Running a cinema is a community endeavor and this program is the result of even more teamwork than ever, involving much individual expertise and many personal passions while also representing Arsenal’s different spheres of activity (including Archive, Distribution, Festival and Campus). There are events that relate to programs that have taken place over the last 25 years, with revivals thus standing alongside Berlin premieres of films currently on the international festival circuit and special requests rubbing against some of our finest hours or other highlights from the history of Arsenal at Potsdamer Platz – which itself forms the focus of several events in turn.
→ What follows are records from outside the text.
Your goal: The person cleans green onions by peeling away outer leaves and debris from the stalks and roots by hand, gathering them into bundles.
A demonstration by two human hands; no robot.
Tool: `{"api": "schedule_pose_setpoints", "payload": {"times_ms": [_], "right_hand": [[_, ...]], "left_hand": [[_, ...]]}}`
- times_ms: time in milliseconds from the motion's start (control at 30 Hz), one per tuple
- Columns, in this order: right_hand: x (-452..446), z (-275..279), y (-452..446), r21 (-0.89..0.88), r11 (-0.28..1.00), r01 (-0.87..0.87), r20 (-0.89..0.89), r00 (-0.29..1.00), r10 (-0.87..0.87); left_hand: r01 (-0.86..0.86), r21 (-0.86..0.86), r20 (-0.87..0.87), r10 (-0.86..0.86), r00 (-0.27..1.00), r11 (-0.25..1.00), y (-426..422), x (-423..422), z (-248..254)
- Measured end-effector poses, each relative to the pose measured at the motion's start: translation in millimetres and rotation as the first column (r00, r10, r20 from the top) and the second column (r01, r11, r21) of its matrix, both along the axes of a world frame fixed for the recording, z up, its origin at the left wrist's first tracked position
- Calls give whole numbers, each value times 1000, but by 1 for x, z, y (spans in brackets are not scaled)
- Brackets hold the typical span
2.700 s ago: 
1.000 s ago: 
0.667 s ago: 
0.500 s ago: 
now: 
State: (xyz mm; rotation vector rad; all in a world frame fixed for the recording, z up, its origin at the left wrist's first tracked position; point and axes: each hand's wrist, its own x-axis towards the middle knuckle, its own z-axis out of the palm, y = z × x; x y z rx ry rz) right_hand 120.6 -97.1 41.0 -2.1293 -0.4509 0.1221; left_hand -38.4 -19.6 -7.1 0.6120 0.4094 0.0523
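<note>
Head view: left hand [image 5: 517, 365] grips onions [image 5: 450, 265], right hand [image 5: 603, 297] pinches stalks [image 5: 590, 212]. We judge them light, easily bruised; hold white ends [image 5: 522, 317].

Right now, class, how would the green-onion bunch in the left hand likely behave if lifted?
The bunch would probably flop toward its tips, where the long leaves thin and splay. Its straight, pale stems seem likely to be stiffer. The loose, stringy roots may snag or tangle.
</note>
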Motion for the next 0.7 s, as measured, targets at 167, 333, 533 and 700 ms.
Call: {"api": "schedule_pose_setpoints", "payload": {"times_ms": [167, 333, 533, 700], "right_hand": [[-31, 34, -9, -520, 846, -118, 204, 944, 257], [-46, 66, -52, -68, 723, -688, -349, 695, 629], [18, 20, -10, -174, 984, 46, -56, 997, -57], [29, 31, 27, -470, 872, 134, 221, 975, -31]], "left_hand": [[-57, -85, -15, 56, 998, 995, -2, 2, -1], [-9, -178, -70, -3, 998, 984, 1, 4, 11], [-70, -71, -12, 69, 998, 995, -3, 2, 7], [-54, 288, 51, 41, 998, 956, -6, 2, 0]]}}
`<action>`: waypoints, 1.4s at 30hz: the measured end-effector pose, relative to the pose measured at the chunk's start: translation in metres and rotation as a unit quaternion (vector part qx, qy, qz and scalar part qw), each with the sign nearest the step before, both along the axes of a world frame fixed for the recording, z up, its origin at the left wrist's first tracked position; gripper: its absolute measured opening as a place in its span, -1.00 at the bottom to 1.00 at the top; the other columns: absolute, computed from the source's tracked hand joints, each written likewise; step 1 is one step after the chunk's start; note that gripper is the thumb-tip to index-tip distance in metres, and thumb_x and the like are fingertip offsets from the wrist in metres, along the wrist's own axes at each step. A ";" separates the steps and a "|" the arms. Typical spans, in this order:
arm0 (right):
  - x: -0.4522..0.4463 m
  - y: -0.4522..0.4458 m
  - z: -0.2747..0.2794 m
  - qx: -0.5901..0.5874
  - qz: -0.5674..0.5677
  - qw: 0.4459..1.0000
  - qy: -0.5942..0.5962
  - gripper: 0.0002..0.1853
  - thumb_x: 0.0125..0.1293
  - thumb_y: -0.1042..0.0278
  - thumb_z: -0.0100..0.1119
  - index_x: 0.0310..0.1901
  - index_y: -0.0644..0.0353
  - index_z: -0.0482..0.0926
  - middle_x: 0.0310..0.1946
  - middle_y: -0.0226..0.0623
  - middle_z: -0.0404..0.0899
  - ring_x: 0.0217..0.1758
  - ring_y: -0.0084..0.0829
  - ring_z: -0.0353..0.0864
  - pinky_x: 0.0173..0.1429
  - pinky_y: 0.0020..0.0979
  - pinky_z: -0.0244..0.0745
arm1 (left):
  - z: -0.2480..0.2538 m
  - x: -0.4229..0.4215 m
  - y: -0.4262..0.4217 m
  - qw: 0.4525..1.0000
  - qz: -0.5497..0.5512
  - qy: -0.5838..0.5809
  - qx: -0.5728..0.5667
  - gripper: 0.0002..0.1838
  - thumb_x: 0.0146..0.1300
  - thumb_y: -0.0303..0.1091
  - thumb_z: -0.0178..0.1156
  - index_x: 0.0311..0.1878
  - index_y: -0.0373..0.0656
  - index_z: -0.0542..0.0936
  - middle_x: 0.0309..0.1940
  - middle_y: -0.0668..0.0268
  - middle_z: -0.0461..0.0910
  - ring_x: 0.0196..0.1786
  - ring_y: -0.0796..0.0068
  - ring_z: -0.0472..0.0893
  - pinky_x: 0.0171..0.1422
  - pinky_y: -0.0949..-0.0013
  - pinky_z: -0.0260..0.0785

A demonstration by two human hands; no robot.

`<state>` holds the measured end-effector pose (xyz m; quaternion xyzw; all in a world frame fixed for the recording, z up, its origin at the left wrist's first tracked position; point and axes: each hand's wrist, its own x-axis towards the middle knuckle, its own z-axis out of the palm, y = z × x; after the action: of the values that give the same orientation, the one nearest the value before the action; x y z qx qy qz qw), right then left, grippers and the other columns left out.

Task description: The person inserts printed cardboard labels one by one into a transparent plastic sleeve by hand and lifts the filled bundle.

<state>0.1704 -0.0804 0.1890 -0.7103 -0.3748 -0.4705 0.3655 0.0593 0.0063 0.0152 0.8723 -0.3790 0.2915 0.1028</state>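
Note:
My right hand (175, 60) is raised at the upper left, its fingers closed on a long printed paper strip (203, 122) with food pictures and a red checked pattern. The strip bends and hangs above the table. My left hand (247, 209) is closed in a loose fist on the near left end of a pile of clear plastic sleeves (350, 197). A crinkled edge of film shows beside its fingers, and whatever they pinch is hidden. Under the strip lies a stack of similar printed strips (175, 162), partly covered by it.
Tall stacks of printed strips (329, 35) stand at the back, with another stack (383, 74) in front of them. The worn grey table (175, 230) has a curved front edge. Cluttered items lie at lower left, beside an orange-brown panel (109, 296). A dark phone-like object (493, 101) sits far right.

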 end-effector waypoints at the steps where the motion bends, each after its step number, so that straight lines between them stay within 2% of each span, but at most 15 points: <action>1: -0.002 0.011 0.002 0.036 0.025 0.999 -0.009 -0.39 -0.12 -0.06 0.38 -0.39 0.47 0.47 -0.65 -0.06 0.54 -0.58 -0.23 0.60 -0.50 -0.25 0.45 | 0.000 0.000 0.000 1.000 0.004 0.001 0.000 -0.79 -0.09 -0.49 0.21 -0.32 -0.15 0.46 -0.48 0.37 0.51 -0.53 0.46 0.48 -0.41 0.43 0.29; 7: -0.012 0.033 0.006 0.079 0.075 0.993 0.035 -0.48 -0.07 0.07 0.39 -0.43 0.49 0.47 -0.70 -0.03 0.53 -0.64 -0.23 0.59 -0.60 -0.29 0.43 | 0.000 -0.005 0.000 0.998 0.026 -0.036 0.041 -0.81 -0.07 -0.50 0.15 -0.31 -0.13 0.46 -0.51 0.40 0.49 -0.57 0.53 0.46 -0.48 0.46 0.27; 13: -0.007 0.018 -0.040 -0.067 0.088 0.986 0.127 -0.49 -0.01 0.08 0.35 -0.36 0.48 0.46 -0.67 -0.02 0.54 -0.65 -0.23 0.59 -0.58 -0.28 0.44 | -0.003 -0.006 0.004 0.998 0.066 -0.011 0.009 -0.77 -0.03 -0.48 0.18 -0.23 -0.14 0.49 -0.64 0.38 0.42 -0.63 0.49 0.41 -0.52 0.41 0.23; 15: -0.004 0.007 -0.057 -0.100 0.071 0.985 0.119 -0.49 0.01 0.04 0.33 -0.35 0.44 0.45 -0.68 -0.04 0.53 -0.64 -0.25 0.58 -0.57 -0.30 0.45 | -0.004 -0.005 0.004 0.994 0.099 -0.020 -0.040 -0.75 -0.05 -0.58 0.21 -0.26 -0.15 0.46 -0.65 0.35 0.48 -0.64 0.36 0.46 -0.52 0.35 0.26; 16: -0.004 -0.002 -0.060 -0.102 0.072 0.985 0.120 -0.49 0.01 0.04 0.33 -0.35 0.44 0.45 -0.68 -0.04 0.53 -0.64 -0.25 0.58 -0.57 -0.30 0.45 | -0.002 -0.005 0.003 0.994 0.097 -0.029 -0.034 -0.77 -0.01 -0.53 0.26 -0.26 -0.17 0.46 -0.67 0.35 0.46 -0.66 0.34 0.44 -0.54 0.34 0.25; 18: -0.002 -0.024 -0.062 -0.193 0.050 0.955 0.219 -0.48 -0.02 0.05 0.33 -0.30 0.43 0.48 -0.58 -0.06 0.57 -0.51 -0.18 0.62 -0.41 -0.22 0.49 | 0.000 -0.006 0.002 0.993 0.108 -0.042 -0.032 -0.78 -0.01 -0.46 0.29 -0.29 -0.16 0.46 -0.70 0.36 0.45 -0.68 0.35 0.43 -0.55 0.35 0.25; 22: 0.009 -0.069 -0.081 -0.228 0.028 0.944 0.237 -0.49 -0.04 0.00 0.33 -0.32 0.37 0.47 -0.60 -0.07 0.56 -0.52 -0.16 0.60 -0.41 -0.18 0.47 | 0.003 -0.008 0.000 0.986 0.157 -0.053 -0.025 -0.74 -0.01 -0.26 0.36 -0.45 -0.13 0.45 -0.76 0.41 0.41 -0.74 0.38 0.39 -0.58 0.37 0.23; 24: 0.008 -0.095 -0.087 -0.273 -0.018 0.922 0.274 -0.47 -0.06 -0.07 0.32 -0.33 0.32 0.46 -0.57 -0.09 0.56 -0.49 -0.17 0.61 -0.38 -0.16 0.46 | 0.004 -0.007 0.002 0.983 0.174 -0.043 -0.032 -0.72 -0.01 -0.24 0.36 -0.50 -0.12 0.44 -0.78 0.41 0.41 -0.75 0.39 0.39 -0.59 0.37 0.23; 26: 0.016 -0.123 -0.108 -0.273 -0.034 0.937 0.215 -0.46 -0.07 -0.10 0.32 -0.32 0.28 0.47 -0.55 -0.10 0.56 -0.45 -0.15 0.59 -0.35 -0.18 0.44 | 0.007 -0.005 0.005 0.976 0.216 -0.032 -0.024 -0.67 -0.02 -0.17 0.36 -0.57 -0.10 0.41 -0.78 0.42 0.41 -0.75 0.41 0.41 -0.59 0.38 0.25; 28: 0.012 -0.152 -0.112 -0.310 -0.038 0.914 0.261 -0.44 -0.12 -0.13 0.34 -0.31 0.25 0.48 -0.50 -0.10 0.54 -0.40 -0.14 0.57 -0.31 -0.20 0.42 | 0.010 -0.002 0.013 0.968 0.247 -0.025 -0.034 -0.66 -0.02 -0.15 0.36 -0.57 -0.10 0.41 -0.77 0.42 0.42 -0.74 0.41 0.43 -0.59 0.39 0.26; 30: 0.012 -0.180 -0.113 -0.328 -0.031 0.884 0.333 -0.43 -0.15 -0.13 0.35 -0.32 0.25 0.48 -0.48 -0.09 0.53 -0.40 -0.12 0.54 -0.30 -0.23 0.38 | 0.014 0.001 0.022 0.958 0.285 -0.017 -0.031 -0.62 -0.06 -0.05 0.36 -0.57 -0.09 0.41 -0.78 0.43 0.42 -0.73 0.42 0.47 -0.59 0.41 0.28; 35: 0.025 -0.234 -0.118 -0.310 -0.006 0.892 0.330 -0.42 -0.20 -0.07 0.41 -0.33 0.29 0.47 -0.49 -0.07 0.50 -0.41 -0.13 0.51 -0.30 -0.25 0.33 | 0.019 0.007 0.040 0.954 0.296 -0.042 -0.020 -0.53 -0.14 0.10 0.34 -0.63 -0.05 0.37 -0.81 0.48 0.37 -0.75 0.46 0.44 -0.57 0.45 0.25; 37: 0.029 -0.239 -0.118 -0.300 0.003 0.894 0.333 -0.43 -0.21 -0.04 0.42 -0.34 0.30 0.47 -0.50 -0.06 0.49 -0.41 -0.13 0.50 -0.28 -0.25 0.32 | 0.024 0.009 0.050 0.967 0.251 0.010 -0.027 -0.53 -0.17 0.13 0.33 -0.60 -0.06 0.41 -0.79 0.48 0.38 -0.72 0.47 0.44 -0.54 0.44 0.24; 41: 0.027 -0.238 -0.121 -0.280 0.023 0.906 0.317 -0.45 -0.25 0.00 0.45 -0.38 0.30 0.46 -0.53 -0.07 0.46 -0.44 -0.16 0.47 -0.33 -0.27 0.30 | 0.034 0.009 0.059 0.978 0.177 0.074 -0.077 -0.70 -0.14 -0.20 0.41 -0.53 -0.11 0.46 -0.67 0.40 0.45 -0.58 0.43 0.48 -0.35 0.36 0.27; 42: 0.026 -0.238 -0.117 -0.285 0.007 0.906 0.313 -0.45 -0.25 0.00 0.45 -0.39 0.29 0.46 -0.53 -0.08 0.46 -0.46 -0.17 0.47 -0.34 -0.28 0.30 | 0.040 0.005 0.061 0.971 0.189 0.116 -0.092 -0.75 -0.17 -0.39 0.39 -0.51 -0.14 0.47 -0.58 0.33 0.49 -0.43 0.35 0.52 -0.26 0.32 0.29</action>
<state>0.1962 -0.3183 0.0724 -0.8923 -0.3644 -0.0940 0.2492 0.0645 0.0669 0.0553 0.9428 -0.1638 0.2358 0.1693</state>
We’ve created a program whose diversity tells the story of what makes Arsenal so special. The typical Arsenal blend also includes numerous guests as always (Heinz Emigholz, Andreas Reihse, Dirk von Lowtzow, Clemens von Wedemeyer, Florian Wüst, Marta Mateus, Ulrike Ottinger, Michael Baute, Josie Rücker, Jan Bachmann, Niklas ­Buescher, Eunice Martins, Anja Dornieden, Melissa Dullius, Juan David González Monroy, Luisa Greenfield, Anja Lückenkemper, Bernd Lützeler, Bert Rebhandl, Avi Mograbi, Christoph Terhechte, Ramon and Silvan Zürcher, Esther Buss, Vaginal Davis, Daniel Hendrickson, The CHEAP Artists’ Group) and of course Q&As and introductions – as well as drinks at the revived Gossip Bar.

Celebrate this farewell with us and join us in raising our glasses to the past 25 years and the ones to come, we’re looking forward to seeing you!

Cinema Can Do Gossip

“The cinema foyer is a place that honors gossip. Whether while waiting to enter the auditorium or drinking a glass of wine, we use this time to exchange gossip – something in no way trivial, but rather a productive part of the experience which allows relationships and reputations to be formed or undone and subversion to be fostered. In order to promote this, CHEAP – Tim Blue, Daniel Hendrickson, Susanne Sachsse and Marc Siegel, with special guest Vaginal Davis – will be hosting a glamourous circular cocktail bar in the middle of the austere silver Filmhaus atrium”. With these words, the Gossip Bar was introduced in 2007 as part of the 2nd Forum Expanded at the Berlinale, a bar where thousands of Arsenal cinemagoers got chatting over a drink following a cinema experience. For this farewell program, the CHEAP art collective will be putting on a special performance for one final time. Old gossip can be warmed up again and new gossip created.